Shul will explore evolving role of cantors
Guest Richard Nadel will demonstrate rise, fall of ‘hazanut’
February 19, 2014
Cantor Janet Roth calls her colleague, Cantor Richard Nadel, “a living archive of the golden age of synagogue music.”
What she means is that he grew up singing the great traditional works of Jewish liturgy — written by such composers as Lewis Lewandowski and Cantor Moshe Ganchoff — and he had the opportunity to sing with cantorial greats like Louis “Leibele” Waldman, Arele Diamond, and Abraham Veroba.
Nadel will be the Shabbat artist-in-residence at Congregation Ohr Shalom-Summit Jewish Community Center, where Roth is the cantor, Feb. 28-March 1. Through Shabbat davening, and together with the synagogue choir, he will explore a range of synagogue music, including, on Friday night, the folk influences of Craig Taubman and Shlomo Carlebach; classical hazanut and choir compositions at Saturday morning services; and, during Minha/Maariv and Havdala, Israeli music of the 1950s.
“Here is a cantor who is keeping alive this great musical tradition and heritage,” said Roth. “And at my shul we are teaching it to the choir, the kids, and then the congregation.”
Nadel, 58, is the former cantor at Temple Beth Ahm Yisrael in Springfield. He has been singing since he was about eight years old, he told NJJN in a phone interview, which took place just as he was about to send a composition to Roth that he wrote for the two to perform, as a surprise.
Asked to name his biggest influence, Nadel cited first his father, and then famed cantors Moishe Oysher and Ganchoff. His father, Abe Nadel, was a prominent synagogue choir leader who could often be found at the Pines Hotel in the Catskills, or leading choirs at a variety of congregations in the younger Nadel’s native Brooklyn.
“Singing was just a way of life in our household,” Nadel said. “We didn’t know anything else. We were always singing what I thought was just beautiful music.”
Once household names, the stars of hazanut’s golden age have largely passed from communal memory.
The tradition, said Nadel, “flourished during the time that, if Jews wanted to hear music, shul was the place to go. Now, we just press a button, and we can hear all kinds of music.” He acknowledged that the 300-year history of hazanut is really a short time in the arc of Jewish history, but it saddens him to think about its loss. “It’s very rich music, and we are losing something that will never come back,” he said.
He posited a few other reasons for the demise of hazanut. “We no longer have people who have the talent to be stars. Maybe our talented people are going into other professions. Maybe they have beautiful trained voices but they are not trained to sing traditional hazanut,” he said. “This is not a generation familiar with persecution who could listen to the hazan cry as he sang and the music would find its way into their hearts.”
The Jewish way of prayer has also changed.

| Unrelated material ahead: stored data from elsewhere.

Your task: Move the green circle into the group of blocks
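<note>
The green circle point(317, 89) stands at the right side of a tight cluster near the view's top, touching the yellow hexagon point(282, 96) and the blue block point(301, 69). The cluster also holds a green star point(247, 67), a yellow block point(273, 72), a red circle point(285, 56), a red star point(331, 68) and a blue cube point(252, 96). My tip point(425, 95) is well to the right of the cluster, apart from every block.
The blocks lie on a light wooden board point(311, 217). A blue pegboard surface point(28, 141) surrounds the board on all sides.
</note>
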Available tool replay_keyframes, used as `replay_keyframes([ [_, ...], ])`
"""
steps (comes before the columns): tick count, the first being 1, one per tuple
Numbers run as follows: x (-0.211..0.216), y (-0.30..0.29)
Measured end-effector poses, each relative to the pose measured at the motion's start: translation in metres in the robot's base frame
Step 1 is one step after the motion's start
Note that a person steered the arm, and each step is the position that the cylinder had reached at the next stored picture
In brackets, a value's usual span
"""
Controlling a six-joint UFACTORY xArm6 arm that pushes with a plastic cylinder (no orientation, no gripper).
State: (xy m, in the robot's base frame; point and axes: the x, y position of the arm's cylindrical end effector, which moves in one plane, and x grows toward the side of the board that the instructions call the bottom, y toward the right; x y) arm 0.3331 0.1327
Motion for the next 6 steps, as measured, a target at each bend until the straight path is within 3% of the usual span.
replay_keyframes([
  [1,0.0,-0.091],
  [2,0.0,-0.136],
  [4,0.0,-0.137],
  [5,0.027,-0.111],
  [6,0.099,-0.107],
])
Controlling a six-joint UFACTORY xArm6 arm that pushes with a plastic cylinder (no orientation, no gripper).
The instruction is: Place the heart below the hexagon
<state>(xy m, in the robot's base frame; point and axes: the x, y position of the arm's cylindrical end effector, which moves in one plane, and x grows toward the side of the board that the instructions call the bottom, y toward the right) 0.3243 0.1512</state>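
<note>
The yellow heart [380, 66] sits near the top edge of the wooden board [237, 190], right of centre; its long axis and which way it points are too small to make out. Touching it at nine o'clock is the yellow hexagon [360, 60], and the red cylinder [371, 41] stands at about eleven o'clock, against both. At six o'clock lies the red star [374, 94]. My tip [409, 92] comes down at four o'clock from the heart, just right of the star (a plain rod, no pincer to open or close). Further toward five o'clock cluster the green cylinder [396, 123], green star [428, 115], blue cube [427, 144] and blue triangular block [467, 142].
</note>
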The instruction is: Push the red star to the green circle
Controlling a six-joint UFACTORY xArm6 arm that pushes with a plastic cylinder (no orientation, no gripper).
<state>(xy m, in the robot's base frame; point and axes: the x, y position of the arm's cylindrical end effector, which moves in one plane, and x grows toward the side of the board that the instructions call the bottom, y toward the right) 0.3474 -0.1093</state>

“Fifty years ago, Jews knew the text. In many cases, they even knew what the text meant. When there was a really good hazan who could interpret the text with musicality and richness, and gut-wrenching emotion when the text called for it — that was very saleable,” Nadel said. “As a general principle, people increasingly don’t understand the text, and they want something to hold onto. Their means of holding on is to sing along with the cantor.”
As result, the role of the cantor has changed. “Jews do not go to synagogue to hear a virtuoso cantor, but to sing a catchy tune that repeats, that is easy to learn to sing, and they’ll sing along,” said Nadel. “That has become the manner of prayer and expression. It’s not good or bad, but it is the reality. And what we need is to engage people and get them to pray. Why else are they coming to synagogue?”
Many of these changes have come at the expense of the profession of cantor. Nadel’s successor at TBAY, for example, is an associate rabbi. While she is trained in music and is responsible for leading prayers, she also heads the synagogue’s religious school and Teen Institute.
Although no longer in a pulpit position, Nadel continues to teach at the Jewish Theological Seminary, where he is quick to tell his students, “It’s nice to know what happened before and to learn traditional hazanut. But you’ll use it for a concert. Don’t even think about using it for a service.”
In the meantime, he hopes the congregation at Ohr Shalom will enjoy and appreciate what the choir sings. “If they listen carefully, I hope they will hear that the harmonies are very rich and the sound is beautiful. It would be nice if people could get turned on, even if it’s just a sample.”